What the task requires: Each entry must be written out again exactly as it stands.

===== Given entries

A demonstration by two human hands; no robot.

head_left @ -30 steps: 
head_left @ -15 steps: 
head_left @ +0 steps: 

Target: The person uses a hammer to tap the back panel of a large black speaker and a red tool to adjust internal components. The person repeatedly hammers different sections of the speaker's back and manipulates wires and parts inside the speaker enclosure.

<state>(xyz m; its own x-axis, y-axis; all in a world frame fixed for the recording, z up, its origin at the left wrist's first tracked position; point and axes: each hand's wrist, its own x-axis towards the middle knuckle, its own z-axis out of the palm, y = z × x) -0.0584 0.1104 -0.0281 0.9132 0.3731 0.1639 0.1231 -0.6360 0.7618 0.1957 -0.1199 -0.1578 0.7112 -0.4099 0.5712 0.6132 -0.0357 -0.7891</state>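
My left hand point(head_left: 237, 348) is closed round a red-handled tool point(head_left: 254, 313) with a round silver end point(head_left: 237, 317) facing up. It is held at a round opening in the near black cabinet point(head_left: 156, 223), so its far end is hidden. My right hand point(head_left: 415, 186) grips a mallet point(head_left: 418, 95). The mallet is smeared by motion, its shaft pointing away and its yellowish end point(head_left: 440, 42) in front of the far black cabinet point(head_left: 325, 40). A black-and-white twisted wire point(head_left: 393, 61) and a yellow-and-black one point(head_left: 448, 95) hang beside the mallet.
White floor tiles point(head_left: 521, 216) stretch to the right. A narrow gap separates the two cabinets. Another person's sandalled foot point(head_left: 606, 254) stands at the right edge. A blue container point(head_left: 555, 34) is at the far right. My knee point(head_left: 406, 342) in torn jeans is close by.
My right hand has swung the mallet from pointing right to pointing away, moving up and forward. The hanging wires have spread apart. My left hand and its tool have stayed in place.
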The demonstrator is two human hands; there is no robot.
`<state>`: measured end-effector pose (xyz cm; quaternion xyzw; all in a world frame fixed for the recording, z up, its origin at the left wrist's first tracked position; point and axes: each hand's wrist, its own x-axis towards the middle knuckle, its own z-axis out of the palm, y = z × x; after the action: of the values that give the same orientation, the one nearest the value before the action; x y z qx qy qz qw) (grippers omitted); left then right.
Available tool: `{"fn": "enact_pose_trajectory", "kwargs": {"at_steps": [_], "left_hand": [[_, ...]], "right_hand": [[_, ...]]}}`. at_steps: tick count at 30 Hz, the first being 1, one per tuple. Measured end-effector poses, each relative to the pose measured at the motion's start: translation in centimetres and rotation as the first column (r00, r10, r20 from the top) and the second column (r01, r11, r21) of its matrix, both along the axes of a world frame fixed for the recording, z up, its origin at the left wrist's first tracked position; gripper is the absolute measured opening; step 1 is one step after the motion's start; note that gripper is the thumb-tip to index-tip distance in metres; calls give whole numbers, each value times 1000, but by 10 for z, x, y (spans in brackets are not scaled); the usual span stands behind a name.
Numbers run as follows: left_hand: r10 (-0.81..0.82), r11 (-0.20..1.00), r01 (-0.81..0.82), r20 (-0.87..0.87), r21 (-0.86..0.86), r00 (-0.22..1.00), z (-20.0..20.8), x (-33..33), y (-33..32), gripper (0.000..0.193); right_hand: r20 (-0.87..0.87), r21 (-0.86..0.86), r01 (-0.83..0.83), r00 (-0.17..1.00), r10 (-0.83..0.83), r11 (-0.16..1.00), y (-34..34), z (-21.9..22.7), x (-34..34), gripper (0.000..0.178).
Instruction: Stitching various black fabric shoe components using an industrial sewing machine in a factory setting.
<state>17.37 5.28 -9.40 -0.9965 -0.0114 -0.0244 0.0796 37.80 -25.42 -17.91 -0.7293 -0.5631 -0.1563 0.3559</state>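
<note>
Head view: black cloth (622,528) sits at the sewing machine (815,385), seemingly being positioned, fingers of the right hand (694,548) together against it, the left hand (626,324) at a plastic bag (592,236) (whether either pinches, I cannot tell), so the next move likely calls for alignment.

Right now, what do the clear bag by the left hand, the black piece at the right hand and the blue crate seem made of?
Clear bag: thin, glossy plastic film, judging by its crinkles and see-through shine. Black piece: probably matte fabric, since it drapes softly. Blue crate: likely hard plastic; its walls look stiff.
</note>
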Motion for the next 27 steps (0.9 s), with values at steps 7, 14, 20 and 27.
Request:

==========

Output below:
A demonstration by two human hands; no robot.

head_left @ -30 steps: 
head_left @ -15 steps: 
head_left @ +0 steps: 

Target: The person uses a hammer to tap the back panel of a large black speaker and a red tool to adjust internal components. The person repeatedly hammers different sections of the speaker's back and manipulates wires and parts inside the speaker enclosure.

<state>(xyz m; its own x-axis, y-axis; all in a world frame fixed for the recording, z up, its origin at the left wrist's first tracked position; point and axes: each hand's wrist, its own x-axis towards the middle knuckle, its own z-axis out of the palm, y = z × x) -0.0584 0.1104 -0.0281 0.9132 0.3731 0.1639 0.1231 -0.6360 0.7618 0.1957 -0.1199 -0.1578 0.7112 -0.4099 0.5712 0.6132 -0.0357 -0.7891</state>
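My left hand point(head_left: 237, 348) is closed round a red-handled tool point(head_left: 254, 313) with a round silver end point(head_left: 237, 317) facing up. It is held at a round opening in the near black cabinet point(head_left: 156, 223), so its far end is hidden. My right hand point(head_left: 415, 186) grips a mallet point(head_left: 418, 95). The mallet is smeared by motion, its shaft pointing away and its yellowish end point(head_left: 440, 42) in front of the far black cabinet point(head_left: 325, 40). A black-and-white twisted wire point(head_left: 393, 61) and a yellow-and-black one point(head_left: 448, 95) hang beside the mallet.
White floor tiles point(head_left: 521, 216) stretch to the right. A narrow gap separates the two cabinets. Another person's sandalled foot point(head_left: 606, 254) stands at the right edge. A blue container point(head_left: 555, 34) is at the far right. My knee point(head_left: 406, 342) in torn jeans is close by.
My right hand has swung the mallet from pointing right to pointing away, moving up and forward. The hanging wires have spread apart. My left hand and its tool have stayed in place.
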The demonstrator is two human hands; there is no robot.
`<state>`: measured end-effector pose (xyz cm; quaternion xyzw; all in a world frame fixed for the recording, z up, its origin at the left wrist's first tracked position; point and axes: each hand's wrist, its own x-axis towards the middle knuckle, its own z-axis out of the palm, y = z × x; after the action: of the values that give the same orientation, the one nearest the value before the action; x y z qx qy qz qw) (grippers omitted); left then right.
Available tool: `{"fn": "enact_pose_trajectory", "kwargs": {"at_steps": [_], "left_hand": [[_, ...]], "right_hand": [[_, ...]]}}`. at_steps: tick count at 30 Hz, the first being 1, one per tuple. Measured end-effector poses, each relative to the pose measured at the motion's start: translation in centimetres and rotation as the first column (r00, r10, r20 from the top) and the second column (r01, r11, r21) of its matrix, both along the axes of a world frame fixed for the recording, z up, its origin at the left wrist's first tracked position; gripper is the absolute measured opening; step 1 is one step after the motion's start; note that gripper is the thumb-tip to index-tip distance in metres; calls give whole numbers, each value times 1000, but by 10 for z, x, y (spans in brackets are not scaled); the usual span stands behind a name.
Numbers run as follows: left_hand: r10 (-0.81..0.82), r11 (-0.20..1.00), r01 (-0.81..0.82), r20 (-0.87..0.87), r21 (-0.86..0.86), r00 (-0.22..1.00), z (-20.0..20.8), x (-33..33), y (-33..32), gripper (0.000..0.193); right_hand: r20 (-0.87..0.87), r21 (-0.86..0.86), r01 (-0.83..0.83), r00 (-0.17..1.00), r10 (-0.83..0.83), r11 (-0.16..1.00), y (-34..34), z (-21.9..22.7), x (-34..34), gripper (0.000..0.178).
Instruction: Stitching various black fabric shoe components using an industrial sewing machine in a factory setting.
<state>17.37 5.28 -9.40 -0.9965 -0.0114 -0.0244 0.0796 37.80 -25.42 -17.91 -0.7293 -0.5631 -0.1563 0.3559</state>
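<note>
Head view: black cloth (622,528) sits at the sewing machine (815,385), seemingly being positioned, fingers of the right hand (694,548) together against it, the left hand (626,324) at a plastic bag (592,236) (whether either pinches, I cannot tell), so the next move likely calls for alignment.

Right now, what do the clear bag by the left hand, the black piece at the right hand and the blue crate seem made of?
Clear bag: thin, glossy plastic film, judging by its crinkles and see-through shine. Black piece: probably matte fabric, since it drapes softly. Blue crate: likely hard plastic; its walls look stiff.
</note>
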Motion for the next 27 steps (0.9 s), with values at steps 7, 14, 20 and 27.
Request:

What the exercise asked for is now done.